Mais les habitudes finissent  par déranger, le plaisir de la musique se fait routinier et l’on se dit que l’on entend la même chose depuis des lustres.

La découverte de Teodor Currentzis et de MusicAeterna a déplacé le centre d'intérêt du Festival pour quelques rares instant de pur bonheur .

 

 J’use  de franchise  et   vais  vous parler rapidement de la Messe en Si de J.S.Bach dirigée par J.E.Gardiner et du Stabat Mater de Dvorak dirigé par Marris Jansons, pour  me réserver le vrai plaisir d’achever ce reportage avec l’événement original et heureux de ce festival : la venue de Teodor Currentzis et de l’Ensemble MusicAeterna.

J.E Gardiner nous donne un exemple de  la fadeur de la musique de la période baroque.  Sa découverte de Bach alors qu’il était enfant est émouvante et sont travail depuis toujours est très digne d’admiration. Mais  de révolution dans un verre d’eau à une moulinage d’instruments plus ou moins recopiés ou anciens “véritables“ nous en sommes venus à pas mal d’interrogations.

Et surtout celle-ci : où se trouve le chemin de l’amour de la musique dans ce déploiement négligé auquel nous avons assisté le 26 mars dans ce KKL [1]de Lucerne.

Le Chœur Monteverdi et les Solistes Anglais manquent de rythme, de souffle, d’énergie et punch. Certes on reconnaît ça et là un bel ensemble ou un legato heureux ,mais lui-même , J.E.Gardiner entre en scène comme à regret et sa battue ,ses plans sonores son élan sont plats. De plus les Solistes  Esther Brazil, Hanna Morisson, Katie Bray,Peter Davoren, Nick Pritchard, Kate Simmons Joy , Alexander Ashworth, David Shipley  ne sont absolument pas au niveau de l’œuvre,  deux  d’entre eux le ténor et la basse manquent de chair et la voix n’est pas en place.

Pour le reste, l’œuvre magnifique du Cantor s’étire, faiblit, pali et monte  et deux heures sont passées sans fièvre et sans passion.

Ainsi nombre de chanteurs formés dans l’optique de “reproduire “une musique dite “ancienne”, n’ont que l’esprit, mais pas l’âme et la flamme. Leur carrière piétinera.

Rares sont les “pratiquants“ et les abonnés qui vraiment cassent leur tirelire pour des baroqueux  à présent.  

J.E.Gardiner termine une intégrale -au disque- des Cantates de Bach ! Certes cela fait quarante ans qu’il remet sur le métier idées et pratiques  Est-il  le seul ? Les quarante ans pèsent désormais sur ses interprétations qui ne renouvellent pas un état d’esprit à présent dépassé. La fidélité et la vérité pour symbole ? La raison n’est pas vérité. Ce que nous voulons entendre c’est la Jeunesse et la beauté lumineuse de Bach  joignant l’éternité dans la prière. Et ça ; nous ne l’avons pas entendu au cours de ce besogneux concert.

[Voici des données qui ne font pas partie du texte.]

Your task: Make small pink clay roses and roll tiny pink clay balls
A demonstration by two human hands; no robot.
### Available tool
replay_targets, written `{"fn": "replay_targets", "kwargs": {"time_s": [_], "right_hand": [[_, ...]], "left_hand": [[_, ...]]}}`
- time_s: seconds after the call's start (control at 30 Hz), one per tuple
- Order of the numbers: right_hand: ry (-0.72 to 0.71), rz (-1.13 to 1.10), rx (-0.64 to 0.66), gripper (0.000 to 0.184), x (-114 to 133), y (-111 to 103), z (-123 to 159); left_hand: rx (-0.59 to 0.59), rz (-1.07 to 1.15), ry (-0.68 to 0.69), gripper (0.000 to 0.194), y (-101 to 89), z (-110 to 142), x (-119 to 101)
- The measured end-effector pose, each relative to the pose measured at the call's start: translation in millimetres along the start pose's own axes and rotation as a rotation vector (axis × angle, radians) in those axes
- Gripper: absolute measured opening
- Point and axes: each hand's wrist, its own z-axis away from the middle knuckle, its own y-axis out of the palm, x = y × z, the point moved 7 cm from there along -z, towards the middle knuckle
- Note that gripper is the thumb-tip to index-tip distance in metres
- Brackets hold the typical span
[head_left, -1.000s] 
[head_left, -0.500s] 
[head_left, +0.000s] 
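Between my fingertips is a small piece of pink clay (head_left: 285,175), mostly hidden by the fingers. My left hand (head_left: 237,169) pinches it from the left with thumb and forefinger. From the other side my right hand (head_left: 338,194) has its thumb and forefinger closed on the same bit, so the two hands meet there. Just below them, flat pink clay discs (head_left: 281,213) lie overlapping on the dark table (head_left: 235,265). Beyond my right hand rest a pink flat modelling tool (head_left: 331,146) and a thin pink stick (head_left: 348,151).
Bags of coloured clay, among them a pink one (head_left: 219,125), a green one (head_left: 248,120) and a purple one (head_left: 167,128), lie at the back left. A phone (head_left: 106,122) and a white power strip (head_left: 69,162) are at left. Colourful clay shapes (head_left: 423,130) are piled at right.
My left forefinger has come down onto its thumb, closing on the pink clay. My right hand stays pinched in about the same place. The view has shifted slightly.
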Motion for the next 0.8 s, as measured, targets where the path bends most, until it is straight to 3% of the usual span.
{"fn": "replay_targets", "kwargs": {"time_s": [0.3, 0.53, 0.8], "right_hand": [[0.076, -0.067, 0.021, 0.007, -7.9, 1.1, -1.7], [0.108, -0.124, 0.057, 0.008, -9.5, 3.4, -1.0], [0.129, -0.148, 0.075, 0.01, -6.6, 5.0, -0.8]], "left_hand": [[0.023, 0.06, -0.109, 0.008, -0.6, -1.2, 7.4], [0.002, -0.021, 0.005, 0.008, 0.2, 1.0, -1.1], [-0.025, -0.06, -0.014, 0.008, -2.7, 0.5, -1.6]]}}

Passons à Antonin Dvorak et à ce Stabat Mater si poignant par la souffrance dépassée du compositeur, dont on sait qu’il perdit trois enfants et que la musique seule, put lui faire accepter un deuil aussi cruel.

Marris Jansons atteint à  l’interprétation et à la cohérence spirituelle  dans un geste de compassion admirable. Sa direction ample, inspirée  est puissante et pudique atteignant  une magnificence sombre d’où par instants les larmes surgissent, bienfaisantes, douces et consolatrices.

Autres soirées, entre musique sacrée [2] et classique

L’orchestre de Bavière aux timbres moirés  , les solistes  l’admirable mezzo Mihoko Fujimura, la Soprano Erin Wall très joli timbre et technique vocale impeccable , tout comme le très stylé Linag Li (basse) possèdent la maitrise du style romantique avancé d’Antonin Dvorak  et opèrent en symbiose parfaite .

Ingo Metzmacher  et l’orchestre et les Chœurs  de Baden Baden et Fribourg nous présentaient  un programme  alliant la liturgie de Trois Psaumes  de Felix Mendelssohn  destinés à l’interprétation à “Cappella“ et la Symphonie N°6 de Gustav Malher. Ce chef est jeune, positif, énergique et puissant. Il a un avenir sans ombre. Il partage avec cet orchestre le désir de servir la musique pour ce qu’elle signifie véritablement pour nous : un moment hors du monde, qui fuit et ne revient jamais !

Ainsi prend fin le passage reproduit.